* _What you should do_
The answer must be a single number: how many lines of the entries below include "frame".

* _Data records_
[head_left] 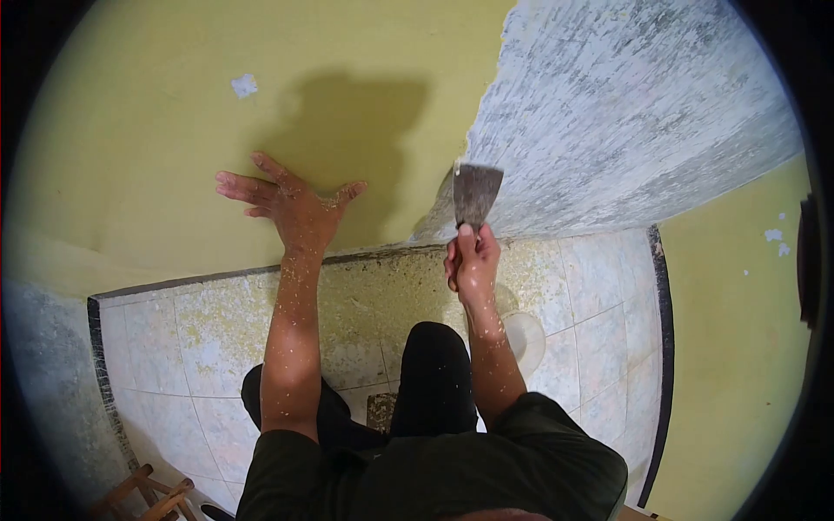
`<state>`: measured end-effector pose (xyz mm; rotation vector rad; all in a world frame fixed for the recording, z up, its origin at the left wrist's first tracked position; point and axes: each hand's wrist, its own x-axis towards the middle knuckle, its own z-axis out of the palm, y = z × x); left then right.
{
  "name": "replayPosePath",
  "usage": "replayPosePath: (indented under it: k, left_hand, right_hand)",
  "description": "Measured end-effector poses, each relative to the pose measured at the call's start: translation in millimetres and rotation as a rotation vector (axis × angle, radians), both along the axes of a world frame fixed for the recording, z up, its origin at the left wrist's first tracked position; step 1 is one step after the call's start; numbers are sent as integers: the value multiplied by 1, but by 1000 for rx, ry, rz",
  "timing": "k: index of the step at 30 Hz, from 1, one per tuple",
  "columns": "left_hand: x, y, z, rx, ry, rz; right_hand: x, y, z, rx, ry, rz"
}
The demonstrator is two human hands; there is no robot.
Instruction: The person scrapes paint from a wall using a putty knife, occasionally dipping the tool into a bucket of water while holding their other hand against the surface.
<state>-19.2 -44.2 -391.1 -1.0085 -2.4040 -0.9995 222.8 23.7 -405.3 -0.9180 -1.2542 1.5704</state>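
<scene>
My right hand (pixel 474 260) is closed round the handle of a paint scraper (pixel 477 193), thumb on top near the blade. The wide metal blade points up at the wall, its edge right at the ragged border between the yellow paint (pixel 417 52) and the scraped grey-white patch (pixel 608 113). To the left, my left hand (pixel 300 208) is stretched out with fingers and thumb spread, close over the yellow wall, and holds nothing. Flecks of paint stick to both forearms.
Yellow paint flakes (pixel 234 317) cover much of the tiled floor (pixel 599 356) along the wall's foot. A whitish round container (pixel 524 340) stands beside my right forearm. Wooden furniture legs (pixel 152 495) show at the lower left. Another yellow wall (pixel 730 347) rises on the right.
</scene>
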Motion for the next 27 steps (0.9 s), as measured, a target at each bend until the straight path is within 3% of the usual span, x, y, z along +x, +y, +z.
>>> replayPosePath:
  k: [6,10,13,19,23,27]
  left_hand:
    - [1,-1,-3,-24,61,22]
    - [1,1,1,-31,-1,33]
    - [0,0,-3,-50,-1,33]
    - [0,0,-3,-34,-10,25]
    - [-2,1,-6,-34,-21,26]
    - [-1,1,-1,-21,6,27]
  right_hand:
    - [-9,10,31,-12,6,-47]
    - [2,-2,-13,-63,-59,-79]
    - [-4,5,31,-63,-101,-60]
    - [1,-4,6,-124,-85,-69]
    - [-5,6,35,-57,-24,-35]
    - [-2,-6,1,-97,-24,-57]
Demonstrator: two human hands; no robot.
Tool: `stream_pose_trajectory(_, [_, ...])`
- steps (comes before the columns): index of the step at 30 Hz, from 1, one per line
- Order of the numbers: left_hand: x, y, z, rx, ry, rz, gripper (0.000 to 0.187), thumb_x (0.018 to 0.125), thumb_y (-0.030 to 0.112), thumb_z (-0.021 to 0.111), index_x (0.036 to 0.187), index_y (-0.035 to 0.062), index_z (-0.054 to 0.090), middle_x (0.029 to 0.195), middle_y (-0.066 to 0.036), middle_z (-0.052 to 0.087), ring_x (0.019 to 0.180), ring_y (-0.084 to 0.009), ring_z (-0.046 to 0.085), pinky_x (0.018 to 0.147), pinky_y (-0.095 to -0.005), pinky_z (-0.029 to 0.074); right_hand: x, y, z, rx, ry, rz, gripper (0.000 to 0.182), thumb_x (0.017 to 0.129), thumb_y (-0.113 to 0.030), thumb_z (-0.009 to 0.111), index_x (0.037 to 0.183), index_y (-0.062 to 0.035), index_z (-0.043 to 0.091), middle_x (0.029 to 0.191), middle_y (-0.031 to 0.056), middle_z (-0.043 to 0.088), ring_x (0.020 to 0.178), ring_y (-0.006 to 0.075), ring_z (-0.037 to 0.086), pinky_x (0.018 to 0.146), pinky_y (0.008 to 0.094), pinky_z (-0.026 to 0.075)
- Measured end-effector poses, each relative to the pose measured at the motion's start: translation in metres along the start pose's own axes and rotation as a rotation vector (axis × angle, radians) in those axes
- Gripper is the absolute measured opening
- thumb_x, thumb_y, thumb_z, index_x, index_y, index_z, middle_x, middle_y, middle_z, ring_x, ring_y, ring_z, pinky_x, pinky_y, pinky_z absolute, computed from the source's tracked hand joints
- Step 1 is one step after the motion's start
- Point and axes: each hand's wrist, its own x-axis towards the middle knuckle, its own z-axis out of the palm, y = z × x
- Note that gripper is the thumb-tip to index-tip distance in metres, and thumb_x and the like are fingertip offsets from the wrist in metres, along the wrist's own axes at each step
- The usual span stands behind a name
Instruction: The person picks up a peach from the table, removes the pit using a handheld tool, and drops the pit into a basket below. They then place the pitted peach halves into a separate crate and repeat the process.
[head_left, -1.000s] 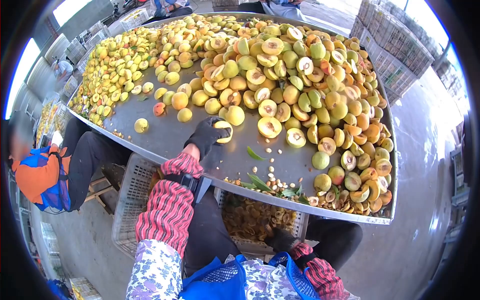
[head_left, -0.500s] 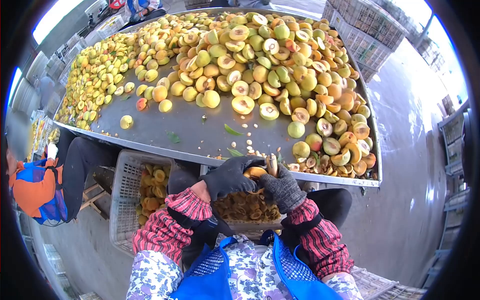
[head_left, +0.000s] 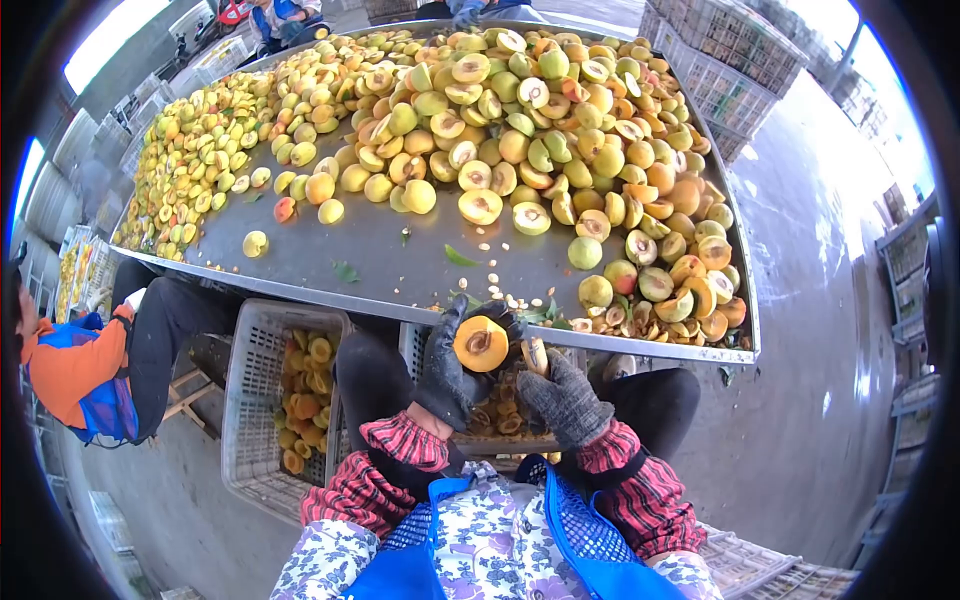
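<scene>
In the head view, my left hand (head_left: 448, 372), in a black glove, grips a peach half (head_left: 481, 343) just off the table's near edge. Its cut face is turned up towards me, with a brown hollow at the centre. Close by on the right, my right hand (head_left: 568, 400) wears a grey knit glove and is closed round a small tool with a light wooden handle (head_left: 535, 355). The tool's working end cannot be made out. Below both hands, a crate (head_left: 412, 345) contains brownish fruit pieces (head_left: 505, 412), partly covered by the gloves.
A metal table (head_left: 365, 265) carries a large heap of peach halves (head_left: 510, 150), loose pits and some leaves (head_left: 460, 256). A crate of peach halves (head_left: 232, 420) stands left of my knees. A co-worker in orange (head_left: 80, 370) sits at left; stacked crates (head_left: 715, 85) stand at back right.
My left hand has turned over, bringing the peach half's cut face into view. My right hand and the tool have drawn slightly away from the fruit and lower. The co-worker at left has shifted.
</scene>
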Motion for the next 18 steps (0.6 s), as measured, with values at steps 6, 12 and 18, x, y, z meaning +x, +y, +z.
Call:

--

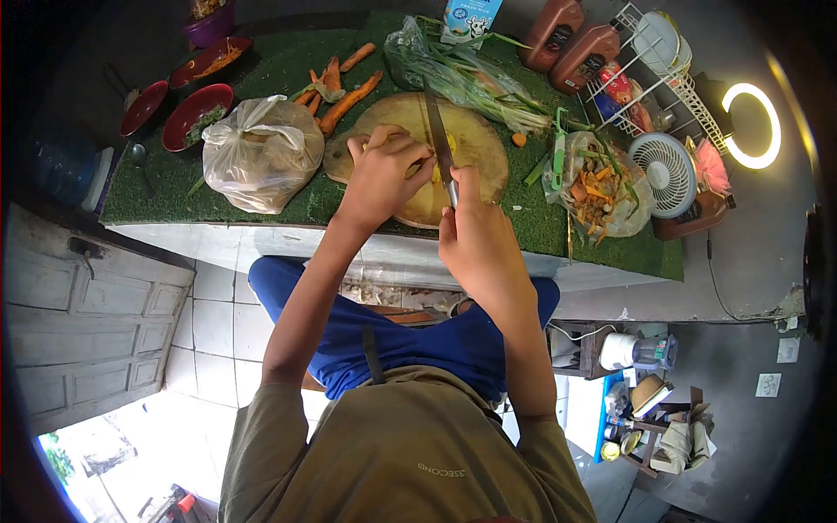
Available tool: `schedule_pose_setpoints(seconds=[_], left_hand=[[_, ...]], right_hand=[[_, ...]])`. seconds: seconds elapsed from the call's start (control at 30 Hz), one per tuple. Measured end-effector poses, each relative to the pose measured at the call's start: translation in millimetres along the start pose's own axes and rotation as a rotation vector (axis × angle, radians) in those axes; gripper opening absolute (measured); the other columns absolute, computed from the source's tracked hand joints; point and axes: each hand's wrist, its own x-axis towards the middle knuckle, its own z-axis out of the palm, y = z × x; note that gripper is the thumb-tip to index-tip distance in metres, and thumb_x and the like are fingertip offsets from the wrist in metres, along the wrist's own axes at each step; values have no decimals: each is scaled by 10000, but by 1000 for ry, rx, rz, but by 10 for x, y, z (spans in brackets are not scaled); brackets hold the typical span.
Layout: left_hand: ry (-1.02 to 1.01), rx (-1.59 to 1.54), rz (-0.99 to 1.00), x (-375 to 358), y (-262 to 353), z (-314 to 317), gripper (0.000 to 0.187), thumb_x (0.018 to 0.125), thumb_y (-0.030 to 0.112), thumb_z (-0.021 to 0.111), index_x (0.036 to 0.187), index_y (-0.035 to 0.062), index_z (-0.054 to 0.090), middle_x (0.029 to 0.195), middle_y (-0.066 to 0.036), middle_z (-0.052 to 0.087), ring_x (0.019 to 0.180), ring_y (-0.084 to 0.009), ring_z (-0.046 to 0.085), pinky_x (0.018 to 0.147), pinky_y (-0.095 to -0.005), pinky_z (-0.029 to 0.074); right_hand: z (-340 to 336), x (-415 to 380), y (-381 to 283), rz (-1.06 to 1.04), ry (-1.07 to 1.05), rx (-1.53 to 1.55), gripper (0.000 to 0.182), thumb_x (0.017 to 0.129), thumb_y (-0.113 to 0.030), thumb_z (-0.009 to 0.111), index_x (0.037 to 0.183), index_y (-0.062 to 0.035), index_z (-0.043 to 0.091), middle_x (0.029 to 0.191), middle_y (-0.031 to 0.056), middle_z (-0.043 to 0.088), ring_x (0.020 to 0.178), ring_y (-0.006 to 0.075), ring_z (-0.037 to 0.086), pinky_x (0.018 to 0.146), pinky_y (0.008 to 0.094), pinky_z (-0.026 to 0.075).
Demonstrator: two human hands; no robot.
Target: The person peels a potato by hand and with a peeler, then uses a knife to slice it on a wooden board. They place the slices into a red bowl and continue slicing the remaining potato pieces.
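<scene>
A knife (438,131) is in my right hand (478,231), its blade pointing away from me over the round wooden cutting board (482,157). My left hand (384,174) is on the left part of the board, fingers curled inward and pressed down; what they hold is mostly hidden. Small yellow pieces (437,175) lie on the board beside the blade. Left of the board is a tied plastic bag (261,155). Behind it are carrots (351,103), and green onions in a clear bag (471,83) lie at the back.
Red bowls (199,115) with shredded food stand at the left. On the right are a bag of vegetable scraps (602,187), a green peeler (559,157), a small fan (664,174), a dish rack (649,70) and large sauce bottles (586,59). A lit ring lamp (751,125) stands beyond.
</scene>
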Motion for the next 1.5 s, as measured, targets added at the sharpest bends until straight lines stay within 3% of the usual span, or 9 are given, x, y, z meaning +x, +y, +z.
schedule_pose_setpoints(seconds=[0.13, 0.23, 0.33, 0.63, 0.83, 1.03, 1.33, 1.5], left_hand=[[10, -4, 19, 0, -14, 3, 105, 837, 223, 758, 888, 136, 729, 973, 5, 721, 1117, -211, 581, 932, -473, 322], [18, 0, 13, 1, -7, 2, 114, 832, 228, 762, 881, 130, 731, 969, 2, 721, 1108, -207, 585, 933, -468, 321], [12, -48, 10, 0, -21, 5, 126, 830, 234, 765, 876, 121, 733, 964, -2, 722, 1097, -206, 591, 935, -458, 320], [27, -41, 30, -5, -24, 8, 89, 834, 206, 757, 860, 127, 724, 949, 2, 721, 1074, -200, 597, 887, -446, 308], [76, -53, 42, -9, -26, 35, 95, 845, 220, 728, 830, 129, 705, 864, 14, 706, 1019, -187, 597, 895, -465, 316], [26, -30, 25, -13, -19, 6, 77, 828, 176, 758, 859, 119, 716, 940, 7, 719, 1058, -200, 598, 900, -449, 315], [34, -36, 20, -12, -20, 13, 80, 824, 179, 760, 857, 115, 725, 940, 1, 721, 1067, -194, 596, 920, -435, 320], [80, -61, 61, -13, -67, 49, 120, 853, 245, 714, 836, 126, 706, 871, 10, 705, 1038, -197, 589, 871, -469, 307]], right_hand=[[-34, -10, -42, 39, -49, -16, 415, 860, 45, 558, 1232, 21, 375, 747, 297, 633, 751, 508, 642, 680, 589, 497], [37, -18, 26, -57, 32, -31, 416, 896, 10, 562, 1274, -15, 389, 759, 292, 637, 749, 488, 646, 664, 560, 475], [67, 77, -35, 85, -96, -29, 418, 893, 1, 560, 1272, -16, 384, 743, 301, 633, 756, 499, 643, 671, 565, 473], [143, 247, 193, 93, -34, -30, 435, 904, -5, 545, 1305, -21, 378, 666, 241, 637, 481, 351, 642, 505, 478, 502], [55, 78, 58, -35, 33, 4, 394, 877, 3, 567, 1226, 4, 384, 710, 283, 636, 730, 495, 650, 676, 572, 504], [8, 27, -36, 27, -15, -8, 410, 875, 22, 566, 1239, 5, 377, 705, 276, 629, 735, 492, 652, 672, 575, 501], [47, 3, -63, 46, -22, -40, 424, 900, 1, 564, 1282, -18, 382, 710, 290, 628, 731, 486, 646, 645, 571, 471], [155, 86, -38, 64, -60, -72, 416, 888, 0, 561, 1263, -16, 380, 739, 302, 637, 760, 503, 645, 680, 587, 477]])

* _Result of this exercise_
2